Le haut-commissaire de l’ONU aux droits de l’homme a alerté, mercredi 9 septembre, sur les nombreuses restrictions imposées par les autorités talibanes aux Afghans, en particulier aux femmes et aux filles, déplorant le « silence assourdissant » face à leurs souffrances.
« La situation de nombreuses personnes en Afghanistan ne cesse d’empirer. Des millions de personnes sont plongées dans la pauvreté », a affirmé Volker Türk, cité dans un communiqué. « Mois après mois, les autorités [talibanes] durcissent et appliquent des mesures oppressives. Pourtant, il semble que le monde ait oublié et abandonné le peuple afghan, le laissant face à une situation qui empire de jour en jour. Ce silence est assourdissant », a-t-il ajouté.

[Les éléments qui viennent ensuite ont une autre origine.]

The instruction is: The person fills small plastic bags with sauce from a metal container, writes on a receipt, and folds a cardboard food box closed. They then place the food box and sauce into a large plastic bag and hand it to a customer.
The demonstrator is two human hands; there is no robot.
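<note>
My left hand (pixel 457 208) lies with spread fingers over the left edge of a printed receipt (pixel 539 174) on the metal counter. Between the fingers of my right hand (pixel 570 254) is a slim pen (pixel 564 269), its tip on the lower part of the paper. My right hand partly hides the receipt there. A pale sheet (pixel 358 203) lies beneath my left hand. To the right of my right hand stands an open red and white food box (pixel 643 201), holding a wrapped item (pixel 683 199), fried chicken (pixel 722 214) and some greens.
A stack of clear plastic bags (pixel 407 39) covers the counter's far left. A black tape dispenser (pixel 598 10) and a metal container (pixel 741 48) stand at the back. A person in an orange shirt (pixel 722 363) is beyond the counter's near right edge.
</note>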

Il déplore « les restrictions qui entravent l’accès à l’éducation, à l’emploi, à la liberté de circulation et à la vie publique, l’imposition de règles vestimentaires strictes, ainsi que l’absence totale de femmes dans toutes les instances publiques décisionnaires ». Il appelle la communauté internationale à intensifier ses efforts pour que les autorités talibanes respectent le droit international.
Un « apartheid fondé sur le genre »
Selon le haut-commissaire, l’« exclusion systématique des femmes et des filles de la vie publique, banalisée et institutionnalisée par les autorités s’apparente » à un apartheid fondé sur le genre. Environ 2,4 millions de jeunes Afghanes sont privées d’enseignement secondaire depuis le retour au pouvoir des talibans il y a cinq ans, selon l’Unesco.
Le haut-commissaire pointe du doigt de récents décrets, qui rendent plus difficile le divorce pour les femmes et légitiment implicitement les mariages d’enfants ainsi que les violences faites aux femmes et aux enfants. Il y a un an, les autorités talibanes avaient interdit aux femmes afghanes, y compris au personnel féminin de l’ONU, d’accéder aux locaux de l’organisation dans le pays.
Au moins 449 hommes et femmes ont été soumis à des châtiments corporels par les autorités talibanes au cours du premier semestre, tandis que les minorités religieuses, notamment les communautés chiites et ismaéliennes, continuent de faire face à des restrictions, selon le haut-commissaire, qui dénonce aussi la « censure » des médias afghans et les arrestations de journalistes.
Malgré la situation dramatique des droits humains, les retours forcés vers l’Afghanistan se poursuivent, avec plus de 400 000 Afghans renvoyés de force cette année selon l’ONU, principalement depuis l’Iran et le Pakistan, s’insurge le Haut-Commissariat.
Il souligne aussi que « plusieurs Etats membres de l’UE ont également renforcé leur coordination avec les autorités de facto concernant le retour d’Afghans » dans leur pays, où 21,9 millions de personnes, soit environ 45 % de la population, ont besoin d’aide humanitaire.